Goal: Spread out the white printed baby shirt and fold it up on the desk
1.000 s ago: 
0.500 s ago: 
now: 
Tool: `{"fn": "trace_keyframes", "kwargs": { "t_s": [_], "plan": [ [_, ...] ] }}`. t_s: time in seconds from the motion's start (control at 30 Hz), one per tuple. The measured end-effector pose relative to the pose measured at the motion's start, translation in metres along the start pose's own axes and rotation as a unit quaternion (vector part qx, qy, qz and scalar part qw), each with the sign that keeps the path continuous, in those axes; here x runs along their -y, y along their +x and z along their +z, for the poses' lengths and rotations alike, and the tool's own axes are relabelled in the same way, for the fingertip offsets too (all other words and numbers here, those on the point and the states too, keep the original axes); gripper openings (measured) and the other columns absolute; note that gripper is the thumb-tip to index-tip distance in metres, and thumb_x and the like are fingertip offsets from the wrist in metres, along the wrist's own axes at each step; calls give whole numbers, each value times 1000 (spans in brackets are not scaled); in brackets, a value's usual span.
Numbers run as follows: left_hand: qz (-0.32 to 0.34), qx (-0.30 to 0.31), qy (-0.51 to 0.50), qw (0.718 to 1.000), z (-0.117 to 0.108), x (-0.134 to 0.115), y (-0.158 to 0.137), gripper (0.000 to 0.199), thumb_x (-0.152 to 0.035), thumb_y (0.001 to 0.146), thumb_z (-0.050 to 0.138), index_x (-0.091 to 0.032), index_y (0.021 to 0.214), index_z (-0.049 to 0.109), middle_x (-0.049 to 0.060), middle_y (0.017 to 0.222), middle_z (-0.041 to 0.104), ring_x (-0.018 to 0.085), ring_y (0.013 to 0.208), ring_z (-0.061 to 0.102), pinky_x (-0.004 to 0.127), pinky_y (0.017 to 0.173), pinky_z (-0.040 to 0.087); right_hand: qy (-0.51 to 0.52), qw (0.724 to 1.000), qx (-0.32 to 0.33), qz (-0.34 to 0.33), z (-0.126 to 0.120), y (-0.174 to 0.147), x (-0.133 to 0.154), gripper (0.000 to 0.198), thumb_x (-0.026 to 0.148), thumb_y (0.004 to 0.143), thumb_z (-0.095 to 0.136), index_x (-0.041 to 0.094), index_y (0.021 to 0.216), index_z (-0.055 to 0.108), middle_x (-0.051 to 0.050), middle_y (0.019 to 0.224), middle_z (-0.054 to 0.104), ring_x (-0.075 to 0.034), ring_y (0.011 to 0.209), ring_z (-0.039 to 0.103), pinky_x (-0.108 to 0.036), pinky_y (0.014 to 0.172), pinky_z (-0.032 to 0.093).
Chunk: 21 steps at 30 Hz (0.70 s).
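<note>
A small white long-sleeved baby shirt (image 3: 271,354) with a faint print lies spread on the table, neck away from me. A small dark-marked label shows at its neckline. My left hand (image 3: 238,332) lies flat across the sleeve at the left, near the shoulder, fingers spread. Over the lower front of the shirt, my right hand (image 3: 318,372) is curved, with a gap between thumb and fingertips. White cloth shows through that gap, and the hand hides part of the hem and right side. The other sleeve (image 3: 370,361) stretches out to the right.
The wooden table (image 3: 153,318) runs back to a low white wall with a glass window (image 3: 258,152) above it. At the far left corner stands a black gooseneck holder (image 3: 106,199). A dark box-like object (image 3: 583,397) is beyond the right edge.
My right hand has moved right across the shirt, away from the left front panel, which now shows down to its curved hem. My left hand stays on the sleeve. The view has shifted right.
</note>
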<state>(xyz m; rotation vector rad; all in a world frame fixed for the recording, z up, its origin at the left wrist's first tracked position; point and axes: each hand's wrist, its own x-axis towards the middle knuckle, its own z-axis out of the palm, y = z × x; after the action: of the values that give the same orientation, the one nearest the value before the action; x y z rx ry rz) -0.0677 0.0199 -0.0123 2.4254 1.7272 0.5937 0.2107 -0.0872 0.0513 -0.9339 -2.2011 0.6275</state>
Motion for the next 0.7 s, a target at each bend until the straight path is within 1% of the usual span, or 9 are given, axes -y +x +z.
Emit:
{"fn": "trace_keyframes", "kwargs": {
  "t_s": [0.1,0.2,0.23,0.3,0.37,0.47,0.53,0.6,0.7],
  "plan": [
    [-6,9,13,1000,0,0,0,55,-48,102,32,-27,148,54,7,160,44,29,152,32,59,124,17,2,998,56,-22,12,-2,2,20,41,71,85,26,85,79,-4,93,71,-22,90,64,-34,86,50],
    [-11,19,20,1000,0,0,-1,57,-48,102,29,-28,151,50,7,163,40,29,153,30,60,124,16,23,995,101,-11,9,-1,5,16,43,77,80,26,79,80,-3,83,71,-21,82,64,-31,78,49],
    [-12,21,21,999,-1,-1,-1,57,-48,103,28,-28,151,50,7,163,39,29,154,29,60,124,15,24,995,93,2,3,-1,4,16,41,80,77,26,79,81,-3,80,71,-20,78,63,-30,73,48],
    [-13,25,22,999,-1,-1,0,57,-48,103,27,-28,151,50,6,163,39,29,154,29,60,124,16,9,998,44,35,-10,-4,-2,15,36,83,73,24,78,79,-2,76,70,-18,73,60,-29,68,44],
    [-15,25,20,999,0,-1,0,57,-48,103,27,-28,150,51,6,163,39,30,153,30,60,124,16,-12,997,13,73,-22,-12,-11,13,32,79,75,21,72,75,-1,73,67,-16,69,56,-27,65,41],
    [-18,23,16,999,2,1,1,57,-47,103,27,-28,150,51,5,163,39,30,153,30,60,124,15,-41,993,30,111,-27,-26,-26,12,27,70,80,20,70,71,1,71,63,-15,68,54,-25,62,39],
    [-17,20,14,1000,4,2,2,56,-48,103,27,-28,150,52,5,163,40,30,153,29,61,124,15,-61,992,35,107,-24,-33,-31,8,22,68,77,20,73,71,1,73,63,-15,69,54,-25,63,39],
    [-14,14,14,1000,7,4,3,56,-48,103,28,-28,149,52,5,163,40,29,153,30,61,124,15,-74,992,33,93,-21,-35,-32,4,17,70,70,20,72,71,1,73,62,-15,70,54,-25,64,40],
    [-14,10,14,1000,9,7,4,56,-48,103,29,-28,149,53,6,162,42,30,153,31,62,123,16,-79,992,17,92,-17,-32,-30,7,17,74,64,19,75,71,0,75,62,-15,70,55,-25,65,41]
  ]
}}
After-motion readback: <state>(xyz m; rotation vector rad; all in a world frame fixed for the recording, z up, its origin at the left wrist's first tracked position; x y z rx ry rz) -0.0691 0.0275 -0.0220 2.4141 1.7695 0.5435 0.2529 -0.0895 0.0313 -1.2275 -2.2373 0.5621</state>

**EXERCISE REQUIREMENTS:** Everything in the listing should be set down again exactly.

**SOLUTION TO THIS TASK:**
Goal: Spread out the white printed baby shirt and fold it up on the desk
1.000 s ago: 
0.500 s ago: 
now: 
Tool: `{"fn": "trace_keyframes", "kwargs": { "t_s": [_], "plan": [ [_, ...] ] }}`. t_s: time in seconds from the motion's start (control at 30 Hz), one per tuple. The measured end-effector pose relative to the pose measured at the motion's start, translation in metres along the start pose's own axes and rotation as a unit quaternion (vector part qx, qy, qz and scalar part qw), each with the sign that keeps the path continuous, in those axes; here x runs along their -y, y along their +x and z along their +z, for the poses' lengths and rotations alike, and the tool's own axes are relabelled in the same way, for the fingertip offsets too (all other words and numbers here, those on the point and the states too, keep the original axes); gripper openings (measured) and the other columns absolute; note that gripper is the thumb-tip to index-tip distance in metres, and thumb_x and the like are fingertip offsets from the wrist in metres, along the wrist's own axes at each step; calls give whole numbers, each value times 1000 (spans in brackets are not scaled); in brackets, a value's usual span.
Numbers run as follows: left_hand: qz (-0.32 to 0.34), qx (-0.30 to 0.31), qy (-0.51 to 0.50), qw (0.718 to 1.000), z (-0.117 to 0.108), x (-0.134 to 0.115), y (-0.158 to 0.137), gripper (0.000 to 0.199), thumb_x (-0.152 to 0.035), thumb_y (0.001 to 0.146), thumb_z (-0.050 to 0.138), index_x (-0.091 to 0.032), index_y (0.021 to 0.214), index_z (-0.049 to 0.109), middle_x (-0.049 to 0.060), middle_y (0.017 to 0.222), middle_z (-0.041 to 0.104), ring_x (-0.018 to 0.085), ring_y (0.013 to 0.208), ring_z (-0.061 to 0.102), pinky_x (-0.004 to 0.127), pinky_y (0.017 to 0.173), pinky_z (-0.040 to 0.087); right_hand: qy (-0.51 to 0.52), qw (0.724 to 1.000), qx (-0.32 to 0.33), qz (-0.34 to 0.33), z (-0.126 to 0.120), y (-0.174 to 0.147), x (-0.133 to 0.154), gripper (0.000 to 0.198), thumb_x (-0.026 to 0.148), thumb_y (0.004 to 0.143), thumb_z (-0.095 to 0.136), index_x (-0.041 to 0.094), index_y (0.021 to 0.216), index_z (-0.055 to 0.108), middle_x (-0.051 to 0.050), middle_y (0.019 to 0.224), middle_z (-0.054 to 0.104), ring_x (-0.075 to 0.034), ring_y (0.011 to 0.209), ring_z (-0.039 to 0.103), pinky_x (-0.108 to 0.036), pinky_y (0.014 to 0.172), pinky_z (-0.032 to 0.093).
Chunk: 21 steps at 30 Hz (0.70 s).
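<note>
A small white long-sleeved baby shirt (image 3: 271,354) with a faint print lies spread on the table, neck away from me. A small dark-marked label shows at its neckline. My left hand (image 3: 238,332) lies flat across the sleeve at the left, near the shoulder, fingers spread. Over the lower front of the shirt, my right hand (image 3: 318,372) is curved, with a gap between thumb and fingertips. White cloth shows through that gap, and the hand hides part of the hem and right side. The other sleeve (image 3: 370,361) stretches out to the right.
The wooden table (image 3: 153,318) runs back to a low white wall with a glass window (image 3: 258,152) above it. At the far left corner stands a black gooseneck holder (image 3: 106,199). A dark box-like object (image 3: 583,397) is beyond the right edge.
My right hand has moved right across the shirt, away from the left front panel, which now shows down to its curved hem. My left hand stays on the sleeve. The view has shifted right.
</note>
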<state>(xyz m; rotation vector rad; all in a world frame fixed for the recording, z up, its origin at the left wrist's first tracked position; point and axes: each hand's wrist, its own x-axis towards the middle knuckle, its own z-axis out of the palm, y = z × x; after the action: of the values that give the same orientation, the one nearest the value before the action; x y z rx ry rz) -0.0677 0.0199 -0.0123 2.4254 1.7272 0.5937 0.2107 -0.0872 0.0513 -0.9339 -2.2011 0.6275</state>
Motion for the next 0.7 s, a target at each bend until the straight path is within 1% of the usual span, or 9 are given, axes -y +x +z.
Emit:
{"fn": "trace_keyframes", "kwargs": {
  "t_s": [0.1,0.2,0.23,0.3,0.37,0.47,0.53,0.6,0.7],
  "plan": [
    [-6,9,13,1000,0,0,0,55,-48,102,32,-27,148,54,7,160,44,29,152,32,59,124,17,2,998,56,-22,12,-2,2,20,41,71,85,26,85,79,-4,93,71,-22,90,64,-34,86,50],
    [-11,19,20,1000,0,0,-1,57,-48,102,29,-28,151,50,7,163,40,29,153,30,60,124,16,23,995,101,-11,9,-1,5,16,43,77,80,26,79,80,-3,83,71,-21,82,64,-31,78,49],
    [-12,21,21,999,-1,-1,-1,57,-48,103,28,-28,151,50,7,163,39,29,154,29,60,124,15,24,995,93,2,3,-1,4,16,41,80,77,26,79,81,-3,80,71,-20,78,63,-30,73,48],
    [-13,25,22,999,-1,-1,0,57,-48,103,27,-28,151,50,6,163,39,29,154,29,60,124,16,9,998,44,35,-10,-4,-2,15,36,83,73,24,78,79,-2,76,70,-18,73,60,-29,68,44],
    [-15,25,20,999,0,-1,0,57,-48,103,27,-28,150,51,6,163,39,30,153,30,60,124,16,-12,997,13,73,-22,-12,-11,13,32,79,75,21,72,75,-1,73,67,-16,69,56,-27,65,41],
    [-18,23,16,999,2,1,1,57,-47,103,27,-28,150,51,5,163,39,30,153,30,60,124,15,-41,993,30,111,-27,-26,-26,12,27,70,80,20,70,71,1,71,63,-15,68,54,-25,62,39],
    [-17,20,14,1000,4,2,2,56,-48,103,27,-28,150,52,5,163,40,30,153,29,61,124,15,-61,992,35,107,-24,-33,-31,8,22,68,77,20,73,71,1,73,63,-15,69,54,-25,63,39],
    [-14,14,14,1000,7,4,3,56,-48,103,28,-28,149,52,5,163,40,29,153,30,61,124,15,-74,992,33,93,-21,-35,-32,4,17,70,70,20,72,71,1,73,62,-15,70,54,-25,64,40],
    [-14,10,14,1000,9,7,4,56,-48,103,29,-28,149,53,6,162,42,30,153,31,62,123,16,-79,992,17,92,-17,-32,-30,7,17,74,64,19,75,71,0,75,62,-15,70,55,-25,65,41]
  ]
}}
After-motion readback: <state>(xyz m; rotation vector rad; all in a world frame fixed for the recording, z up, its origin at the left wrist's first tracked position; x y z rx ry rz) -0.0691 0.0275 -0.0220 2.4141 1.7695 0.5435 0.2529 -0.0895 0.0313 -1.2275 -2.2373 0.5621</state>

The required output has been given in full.